:: ASSIGNMENT ::
Below is a listing; repeat exactly the lines from the one containing "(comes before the" to the one containing "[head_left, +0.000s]", both included.

*** SOURCE MATERIAL

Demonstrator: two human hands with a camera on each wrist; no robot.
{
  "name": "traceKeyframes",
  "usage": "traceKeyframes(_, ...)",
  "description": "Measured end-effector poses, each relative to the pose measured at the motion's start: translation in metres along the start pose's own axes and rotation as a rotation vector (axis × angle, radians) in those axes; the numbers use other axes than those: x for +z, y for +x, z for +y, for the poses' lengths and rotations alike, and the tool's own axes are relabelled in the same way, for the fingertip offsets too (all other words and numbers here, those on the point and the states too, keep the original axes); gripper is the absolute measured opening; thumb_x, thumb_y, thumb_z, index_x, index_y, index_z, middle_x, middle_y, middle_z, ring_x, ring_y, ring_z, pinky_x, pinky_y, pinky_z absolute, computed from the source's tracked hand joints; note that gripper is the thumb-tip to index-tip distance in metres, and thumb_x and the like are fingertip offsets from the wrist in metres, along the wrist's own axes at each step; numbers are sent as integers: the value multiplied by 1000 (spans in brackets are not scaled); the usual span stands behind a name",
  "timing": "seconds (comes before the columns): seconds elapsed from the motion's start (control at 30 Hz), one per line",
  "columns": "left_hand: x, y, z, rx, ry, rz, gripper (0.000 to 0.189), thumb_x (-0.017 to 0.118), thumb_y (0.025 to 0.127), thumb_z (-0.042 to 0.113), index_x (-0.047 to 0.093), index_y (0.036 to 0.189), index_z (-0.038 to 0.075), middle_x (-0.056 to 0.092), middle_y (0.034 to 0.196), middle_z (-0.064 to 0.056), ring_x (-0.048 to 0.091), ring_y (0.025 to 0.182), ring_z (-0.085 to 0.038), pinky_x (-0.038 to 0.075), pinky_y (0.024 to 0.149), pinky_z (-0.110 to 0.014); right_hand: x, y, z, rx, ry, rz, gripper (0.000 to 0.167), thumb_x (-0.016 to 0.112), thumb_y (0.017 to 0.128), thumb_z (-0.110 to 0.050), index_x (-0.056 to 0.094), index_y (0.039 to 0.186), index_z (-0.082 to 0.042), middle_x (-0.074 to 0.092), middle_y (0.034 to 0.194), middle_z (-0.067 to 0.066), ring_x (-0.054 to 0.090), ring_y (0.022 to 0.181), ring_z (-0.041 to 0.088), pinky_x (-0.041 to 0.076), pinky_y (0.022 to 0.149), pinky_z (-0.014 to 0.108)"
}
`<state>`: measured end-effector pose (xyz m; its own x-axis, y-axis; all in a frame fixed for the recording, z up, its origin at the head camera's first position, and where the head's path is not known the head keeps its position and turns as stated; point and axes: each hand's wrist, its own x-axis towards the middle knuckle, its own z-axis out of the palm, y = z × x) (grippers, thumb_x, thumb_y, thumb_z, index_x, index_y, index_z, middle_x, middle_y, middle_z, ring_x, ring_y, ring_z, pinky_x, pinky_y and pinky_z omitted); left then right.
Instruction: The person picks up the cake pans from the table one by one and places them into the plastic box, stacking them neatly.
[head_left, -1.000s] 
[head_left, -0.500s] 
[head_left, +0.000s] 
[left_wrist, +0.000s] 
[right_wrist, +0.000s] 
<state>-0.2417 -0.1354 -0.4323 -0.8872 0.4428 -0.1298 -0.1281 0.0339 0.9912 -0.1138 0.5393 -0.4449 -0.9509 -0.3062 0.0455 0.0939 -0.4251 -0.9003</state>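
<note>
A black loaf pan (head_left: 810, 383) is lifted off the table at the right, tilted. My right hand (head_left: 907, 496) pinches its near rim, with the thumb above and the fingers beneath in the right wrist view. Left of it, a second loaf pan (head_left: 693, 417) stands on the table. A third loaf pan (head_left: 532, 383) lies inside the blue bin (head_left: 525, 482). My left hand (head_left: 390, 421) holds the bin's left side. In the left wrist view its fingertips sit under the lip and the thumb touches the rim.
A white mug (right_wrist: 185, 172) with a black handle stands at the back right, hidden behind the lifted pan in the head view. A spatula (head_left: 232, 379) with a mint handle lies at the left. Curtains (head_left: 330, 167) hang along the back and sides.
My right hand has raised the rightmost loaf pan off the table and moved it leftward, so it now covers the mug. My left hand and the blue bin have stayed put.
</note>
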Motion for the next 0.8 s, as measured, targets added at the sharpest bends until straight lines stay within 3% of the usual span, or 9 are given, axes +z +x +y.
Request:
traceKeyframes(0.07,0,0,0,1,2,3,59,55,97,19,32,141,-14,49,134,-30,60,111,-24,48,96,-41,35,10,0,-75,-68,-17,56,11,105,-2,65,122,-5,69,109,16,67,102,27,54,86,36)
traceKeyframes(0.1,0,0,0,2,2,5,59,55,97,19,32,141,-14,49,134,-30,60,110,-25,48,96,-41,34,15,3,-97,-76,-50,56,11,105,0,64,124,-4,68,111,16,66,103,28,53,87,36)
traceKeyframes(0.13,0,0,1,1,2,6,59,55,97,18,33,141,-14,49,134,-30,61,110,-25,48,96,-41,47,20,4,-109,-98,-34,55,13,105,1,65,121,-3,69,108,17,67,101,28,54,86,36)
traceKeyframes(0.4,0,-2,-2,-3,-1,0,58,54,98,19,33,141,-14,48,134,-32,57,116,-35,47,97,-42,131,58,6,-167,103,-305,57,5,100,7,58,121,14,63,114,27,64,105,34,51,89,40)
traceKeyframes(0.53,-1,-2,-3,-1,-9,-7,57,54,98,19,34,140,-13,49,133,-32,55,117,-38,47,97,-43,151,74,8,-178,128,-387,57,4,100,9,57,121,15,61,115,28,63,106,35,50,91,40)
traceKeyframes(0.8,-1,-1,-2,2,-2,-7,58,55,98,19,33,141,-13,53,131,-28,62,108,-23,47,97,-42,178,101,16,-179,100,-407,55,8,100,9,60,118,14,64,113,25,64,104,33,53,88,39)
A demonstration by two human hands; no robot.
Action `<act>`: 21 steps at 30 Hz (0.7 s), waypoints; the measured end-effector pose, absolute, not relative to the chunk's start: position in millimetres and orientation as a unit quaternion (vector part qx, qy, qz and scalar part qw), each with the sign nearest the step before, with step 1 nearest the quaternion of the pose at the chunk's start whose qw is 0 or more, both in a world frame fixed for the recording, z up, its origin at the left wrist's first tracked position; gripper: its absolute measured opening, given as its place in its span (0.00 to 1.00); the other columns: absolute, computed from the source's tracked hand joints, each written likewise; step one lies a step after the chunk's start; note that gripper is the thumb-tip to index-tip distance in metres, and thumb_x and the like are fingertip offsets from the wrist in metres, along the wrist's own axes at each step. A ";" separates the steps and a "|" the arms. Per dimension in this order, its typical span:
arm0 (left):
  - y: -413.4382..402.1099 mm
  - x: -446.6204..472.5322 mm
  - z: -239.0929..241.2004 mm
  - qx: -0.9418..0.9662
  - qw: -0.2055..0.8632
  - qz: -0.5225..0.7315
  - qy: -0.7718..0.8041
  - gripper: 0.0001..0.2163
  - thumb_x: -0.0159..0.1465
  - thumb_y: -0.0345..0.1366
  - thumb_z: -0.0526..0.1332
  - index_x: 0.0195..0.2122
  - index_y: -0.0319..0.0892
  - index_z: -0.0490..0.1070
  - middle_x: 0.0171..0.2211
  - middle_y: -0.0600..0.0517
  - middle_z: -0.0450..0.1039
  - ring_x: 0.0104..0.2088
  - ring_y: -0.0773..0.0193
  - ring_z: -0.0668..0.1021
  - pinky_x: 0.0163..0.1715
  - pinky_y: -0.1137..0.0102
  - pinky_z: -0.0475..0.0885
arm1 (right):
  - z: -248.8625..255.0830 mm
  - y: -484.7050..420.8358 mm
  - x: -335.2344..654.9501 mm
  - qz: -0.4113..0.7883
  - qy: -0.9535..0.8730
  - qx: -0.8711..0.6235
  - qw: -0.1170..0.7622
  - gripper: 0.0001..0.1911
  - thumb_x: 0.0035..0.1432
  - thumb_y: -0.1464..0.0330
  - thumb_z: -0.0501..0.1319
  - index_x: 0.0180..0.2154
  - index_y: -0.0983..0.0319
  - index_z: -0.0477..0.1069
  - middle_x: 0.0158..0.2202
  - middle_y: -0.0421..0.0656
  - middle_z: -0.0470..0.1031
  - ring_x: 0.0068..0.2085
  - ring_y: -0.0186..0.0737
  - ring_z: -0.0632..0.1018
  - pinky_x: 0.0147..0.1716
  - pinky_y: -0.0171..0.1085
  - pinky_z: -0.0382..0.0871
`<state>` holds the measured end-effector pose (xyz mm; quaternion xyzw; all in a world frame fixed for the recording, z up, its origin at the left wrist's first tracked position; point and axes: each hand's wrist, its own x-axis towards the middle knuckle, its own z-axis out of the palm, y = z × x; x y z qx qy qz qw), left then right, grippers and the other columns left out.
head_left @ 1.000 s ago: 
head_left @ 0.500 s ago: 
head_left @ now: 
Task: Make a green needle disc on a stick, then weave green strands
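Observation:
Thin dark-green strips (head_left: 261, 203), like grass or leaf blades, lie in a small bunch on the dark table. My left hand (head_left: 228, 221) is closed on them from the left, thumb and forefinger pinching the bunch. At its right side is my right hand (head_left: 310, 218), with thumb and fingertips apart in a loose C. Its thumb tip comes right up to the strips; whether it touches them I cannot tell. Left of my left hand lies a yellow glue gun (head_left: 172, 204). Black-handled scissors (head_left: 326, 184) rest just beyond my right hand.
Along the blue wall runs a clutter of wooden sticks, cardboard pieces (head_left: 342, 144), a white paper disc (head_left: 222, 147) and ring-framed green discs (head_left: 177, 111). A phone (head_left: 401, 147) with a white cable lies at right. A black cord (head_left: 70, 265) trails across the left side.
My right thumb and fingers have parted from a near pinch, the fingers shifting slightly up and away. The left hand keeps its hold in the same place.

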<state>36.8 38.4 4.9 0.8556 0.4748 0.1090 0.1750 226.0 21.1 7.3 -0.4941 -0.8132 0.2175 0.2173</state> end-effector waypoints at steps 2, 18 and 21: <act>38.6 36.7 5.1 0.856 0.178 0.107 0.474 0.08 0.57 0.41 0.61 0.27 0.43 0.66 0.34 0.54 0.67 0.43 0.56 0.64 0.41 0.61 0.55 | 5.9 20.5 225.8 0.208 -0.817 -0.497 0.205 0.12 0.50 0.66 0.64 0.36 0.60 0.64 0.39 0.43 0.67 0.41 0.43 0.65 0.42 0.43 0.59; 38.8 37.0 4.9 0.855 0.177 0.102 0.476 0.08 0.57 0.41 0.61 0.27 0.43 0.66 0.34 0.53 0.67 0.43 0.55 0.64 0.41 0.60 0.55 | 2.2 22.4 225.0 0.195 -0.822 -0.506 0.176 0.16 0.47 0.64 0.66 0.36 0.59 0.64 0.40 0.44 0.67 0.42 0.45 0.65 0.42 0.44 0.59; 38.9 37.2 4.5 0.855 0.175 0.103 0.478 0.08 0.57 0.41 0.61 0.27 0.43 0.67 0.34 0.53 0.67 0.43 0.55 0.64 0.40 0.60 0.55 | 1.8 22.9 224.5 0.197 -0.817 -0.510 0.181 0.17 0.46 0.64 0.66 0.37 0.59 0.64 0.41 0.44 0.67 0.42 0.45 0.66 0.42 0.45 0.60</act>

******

:: YOUR RESPONSE ::
  "timing": "seconds (comes before the columns): seconds elapsed from the motion's start (control at 30 Hz), one per line",
  "columns": "left_hand: x, y, z, rx, ry, rz, gripper (0.000 to 0.189), thumb_x (-0.017 to 0.118), thumb_y (0.025 to 0.127), thumb_z (-0.042 to 0.113), index_x (-0.047 to 0.093), index_y (0.036 to 0.189), index_z (-0.038 to 0.075), middle_x (-0.056 to 0.092), middle_y (0.034 to 0.196), middle_z (-0.064 to 0.056), ring_x (-0.048 to 0.091), ring_y (0.025 to 0.182), ring_z (-0.085 to 0.038), pinky_x (-0.038 to 0.075), pinky_y (0.024 to 0.149), pinky_z (-0.110 to 0.014); right_hand: x, y, z, rx, ry, rz, gripper (0.000 to 0.167), thumb_x (-0.016 to 0.112), thumb_y (0.017 to 0.128), thumb_z (-0.110 to 0.050), index_x (-0.056 to 0.094), index_y (0.039 to 0.186), index_z (-0.082 to 0.042), middle_x (-0.074 to 0.092), middle_y (0.034 to 0.194), middle_z (-0.067 to 0.066), ring_x (-0.054 to 0.090), ring_y (0.022 to 0.181), ring_z (-0.041 to 0.088), pinky_x (-0.041 to 0.076), pinky_y (0.022 to 0.149), pinky_z (-0.014 to 0.108)"
}
`<state>`: measured end-effector pose (xyz m; its own x-axis, y-axis; all in a frame fixed for the recording, z up, its origin at the head camera's first position, and where the head's path is not known the head keeps its position and turns as stated; point and axes: each hand's wrist, its own x-axis towards the middle knuckle, its own z-axis out of the palm, y = z × x) (grippers, thumb_x, thumb_y, thumb_z, index_x, index_y, index_z, middle_x, middle_y, middle_z, ring_x, ring_y, ring_z, pinky_x, pinky_y and pinky_z omitted); left then right.
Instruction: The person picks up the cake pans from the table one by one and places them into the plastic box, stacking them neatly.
[head_left, -1.000s] 
[head_left, -0.500s] 
[head_left, +0.000s] 

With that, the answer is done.